In December the IIP Index registered a growth of 1.6 per cent year-on-year (y-o-y). This was lower than the 3.6 per cent (revised figure) growth registered in November. In fact, it is the lowest rate of growth in the past 20 months. According to a recent report from Motilal Oswal Securities, “Inflation has started putting wage- and input-cost pressures. Rising interest rates and stressed liquidity conditions for a prolonged period may begin to hurt credit and industrial growth.”
High Base Effect
Part of the low growth in IIP can be attributed to the high base, a statistical phenomenon. In December 2009, the IIP index had registered the highest growth ever of 18 per cent.
But moderation in industrial activity can also not be denied. The year-to-date (since April 2010 this FY) IIP growth has softened from 9.8 per cent in November 2010 to 8.9 per cent in December 2010. Adds the Motilal report: “An increase in macro-economic risks and heightened uncertainties in the investment climate are the plausible reasons for industrial slowdown.”
The major drag on the index was the capital goods sector. Slowdown in investment activity is getting reflected in weaker growth of this segment. This index shed 13.7 per cent (y-o-y) in December against 12.8 per cent (y-o-y) growth in November 2009. Although on a month-on-month (m-o-m) basis this index recovered a bit, its declining streak continued. It shed 4.1 per cent compared to a 7.3 per cent decline in the previous month.
The other sector that saw a persistent decline in growth was consumer non-durables. Although it registered a marked jump of 19 per cent on an m-o-m basis, on a y-o-y basis it declined 1.1 per cent.
A Few Positives
There are a few positives as well. Twelve out of 17 industry groups showed positive growth in December 2010 compared to the previous year. In November only nine industry groups had posted positive growth. The upward revision of the November IIP figure is also a positive.

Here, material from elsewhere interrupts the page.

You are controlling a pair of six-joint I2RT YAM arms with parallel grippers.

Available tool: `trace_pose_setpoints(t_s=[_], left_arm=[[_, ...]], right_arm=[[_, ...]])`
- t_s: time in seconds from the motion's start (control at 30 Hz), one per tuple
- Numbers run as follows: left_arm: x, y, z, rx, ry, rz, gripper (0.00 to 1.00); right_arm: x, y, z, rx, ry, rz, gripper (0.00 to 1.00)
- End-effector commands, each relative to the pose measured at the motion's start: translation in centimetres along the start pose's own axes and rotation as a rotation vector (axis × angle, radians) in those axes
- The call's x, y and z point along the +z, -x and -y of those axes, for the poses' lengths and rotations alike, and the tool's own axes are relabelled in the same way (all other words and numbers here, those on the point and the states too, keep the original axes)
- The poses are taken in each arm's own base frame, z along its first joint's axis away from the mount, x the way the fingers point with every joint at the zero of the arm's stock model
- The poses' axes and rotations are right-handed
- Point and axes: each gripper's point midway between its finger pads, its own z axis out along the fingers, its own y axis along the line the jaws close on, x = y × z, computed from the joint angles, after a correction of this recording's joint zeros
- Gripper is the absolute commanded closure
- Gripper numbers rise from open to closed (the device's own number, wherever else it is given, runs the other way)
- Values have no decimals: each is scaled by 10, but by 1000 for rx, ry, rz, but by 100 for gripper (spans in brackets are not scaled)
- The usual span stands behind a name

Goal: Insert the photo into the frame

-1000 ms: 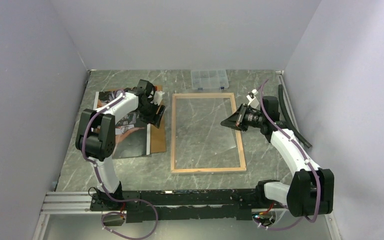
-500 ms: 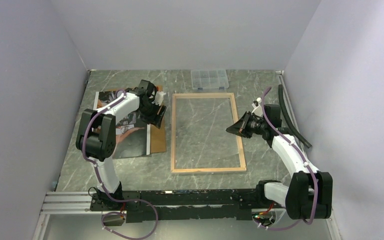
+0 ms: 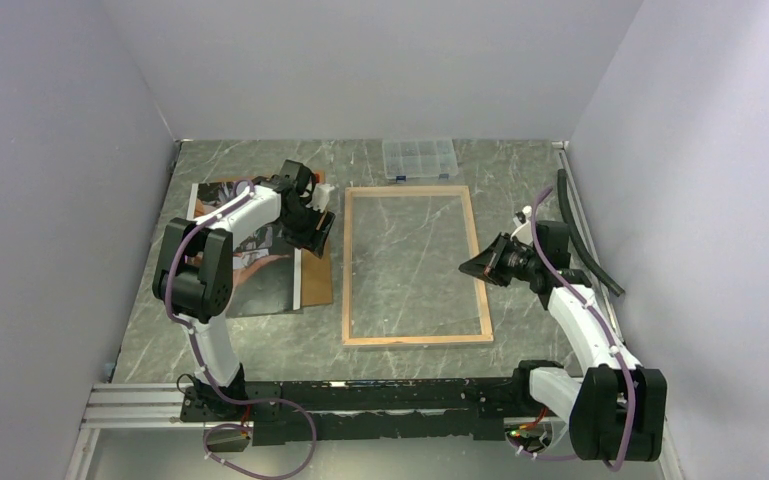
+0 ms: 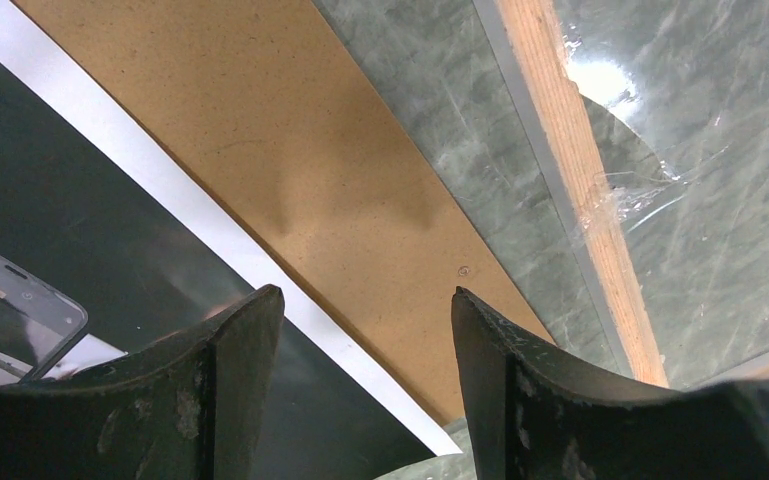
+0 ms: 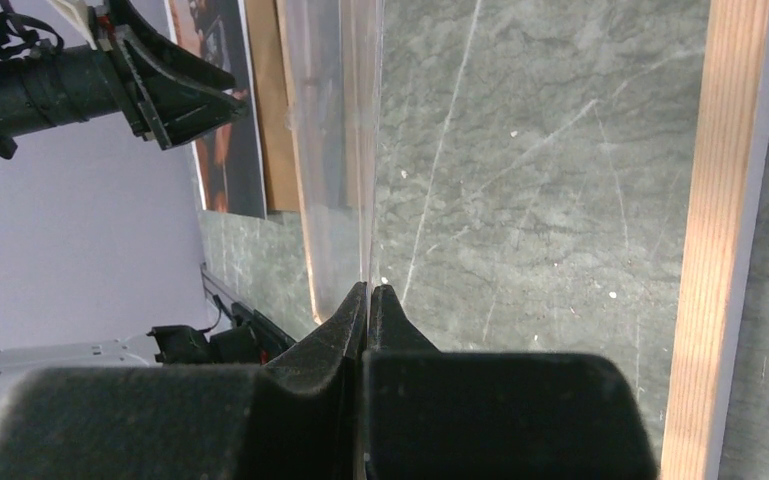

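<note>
Over the last second my right arm has slid back toward 6 o'clock along the right rail of the large light-wood rectangular frame [image 3: 415,340]. Its fingers [image 5: 368,290] are clenched. In the wrist view they appear to pinch the edge of the frame's clear pane [image 5: 335,150], which runs away from the tips almost edge-on. I judge the pane is being tilted or drawn clear of the opening, though the overhead view is too faint to show how far it is raised.

My left arm has not moved in that time. Its fingers [image 3: 317,228] stand released and grip nothing. They hover over the seam where the white margin of the large dark-toned paper photo [image 3: 260,275] meets the plain brown backing board [image 3: 318,275].

The photo lies flat on the green-grey marbled counter [image 3: 260,345] at 9 o'clock of the frame. It overlaps the board, and the board's right strip sits just beside the frame's left rail. A small clear plastic compartment box [image 3: 420,158] sits at 12 o'clock of the frame.

So the photo is untouched and the frame is still being prepared. Once the right side is settled, I expect the left fingers will have to catch the photo's thin right edge. That will be fiddly, because the paper lies flush on the board.
</note>
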Motion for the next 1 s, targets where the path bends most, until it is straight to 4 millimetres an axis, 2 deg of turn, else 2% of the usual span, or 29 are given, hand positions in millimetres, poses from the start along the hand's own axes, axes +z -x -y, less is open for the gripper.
trace_pose_setpoints(t_s=[0.0, 0.63, 0.77, 0.97], left_arm=[[-8, 9, 5, 11, -5, 36, 32], [-9, 14, 8, 24, -4, 35, 33], [-7, 14, 9, 29, -1, 36, 33], [8, 10, 14, 41, -4, 14, 33]], right_arm=[[1, 4, 4, -23, -1, 28, 100], [-7, -2, 10, -15, -9, 25, 100], [-6, 1, 2, -26, 39, 34, 100], [-1, -1, -10, -11, 149, 13, 100]])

The most encouraging growth came from the consumer-durable sector which recovered significantly. This index rose 16.7 per cent m-o-m compared to the 7.9 per cent m-o-m drop it had witnessed in November 2010. On a y-o-y basis the index registered a gain of 18.5 per cent.
What Lies Ahead
It will be challenging for the industrial segment to deliver substantial growth in Q4FY11, given the high base of Q4FY10. Experts are of the view that high inflation could play spoilsport for industrial growth in the coming months. It may put pressure on the Reserve Bank of India (RBI) to hike interest rates which would in turn deter credit demand, consumption and investment. Tushar Poddar and Vishal Vaibhaw of Goldman Sachs believe that interest rates are likely to go up further. “We expect RBI to hike policy rates by 25 basis points (bps) in its March 17, 2011 meeting. Beyond that, we believe RBI will hike policy rates by another 50 bps in calendar year 2011,” they say in a recent note.
Thus while industrial growth has definitely slowed down in the country, its future course will be determined by how inflation and interest rates move during the rest of the year.